#### Assignment:
Below is a listing. Return the lines from the one that contains "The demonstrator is" to the one that contains "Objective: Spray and", both ends included, verbatim and with no pictures.

#### Records for the exercise:
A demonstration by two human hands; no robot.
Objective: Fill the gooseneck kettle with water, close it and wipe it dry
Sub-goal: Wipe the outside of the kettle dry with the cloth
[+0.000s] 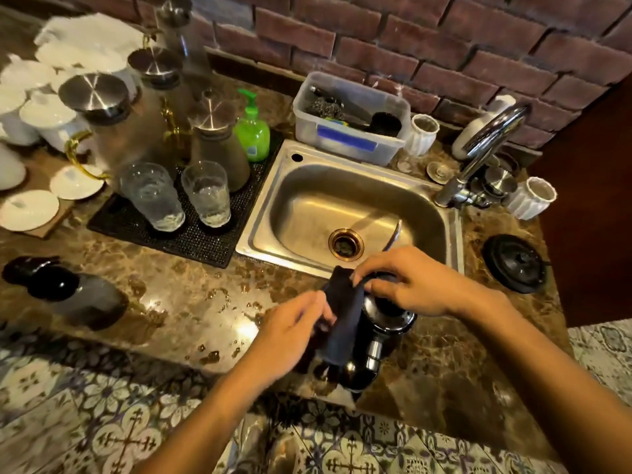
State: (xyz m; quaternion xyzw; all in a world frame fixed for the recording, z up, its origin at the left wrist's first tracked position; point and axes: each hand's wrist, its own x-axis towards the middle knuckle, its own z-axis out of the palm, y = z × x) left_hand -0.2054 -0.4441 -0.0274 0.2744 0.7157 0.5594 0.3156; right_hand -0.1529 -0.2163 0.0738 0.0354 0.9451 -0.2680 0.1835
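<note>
You've got a red brick wall point(393, 39) across the far side. Brown marble table point(164, 302) runs left to right, glossy, with bright light glare on the near-left patch. Steel sink point(273, 213) is set into it, centre-far. Patterned floor tiles point(113, 422) fill the near edge. Dark wooden panel point(588, 206) stands far right.

Kettle point(383, 323): glossy black, polished metal. Cloth point(342, 313): dark, matt. Surface point(178, 302): glossy brown marble, wet. Sink point(345, 206): brushed steel.
</note>
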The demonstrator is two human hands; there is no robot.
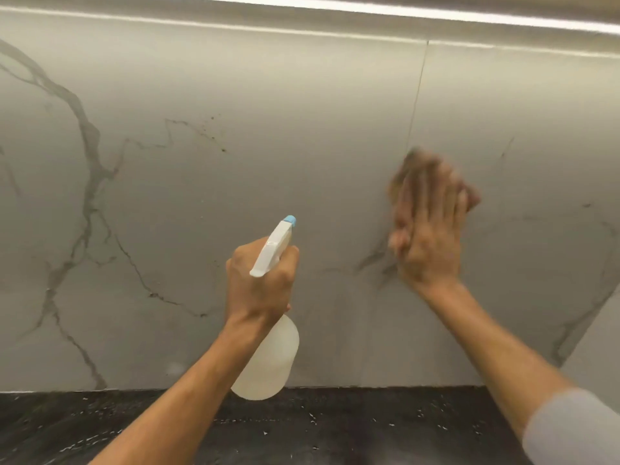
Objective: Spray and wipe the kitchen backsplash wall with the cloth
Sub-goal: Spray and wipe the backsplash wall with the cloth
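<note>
The backsplash wall [302, 146] is grey marble-look tile with dark veins and fills most of the view. My left hand [260, 283] grips a white spray bottle [268, 360] by the neck, its blue-tipped nozzle aimed up at the wall. My right hand [427, 236] is pressed flat on the wall, fingers spread, holding a brownish cloth [407, 171] against the tile. The hand and cloth are motion-blurred. Most of the cloth is hidden under my fingers. Small dark specks [214, 135] dot the wall up and left of the bottle.
A black speckled countertop [352, 427] runs along the bottom, meeting the wall. A vertical tile joint [417, 95] rises above the cloth. A bright light strip [436, 11] lines the top edge. The wall turns a corner at lower right [593, 330].
</note>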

#### Task solution:
The demonstrator is two human hands; there is no robot.
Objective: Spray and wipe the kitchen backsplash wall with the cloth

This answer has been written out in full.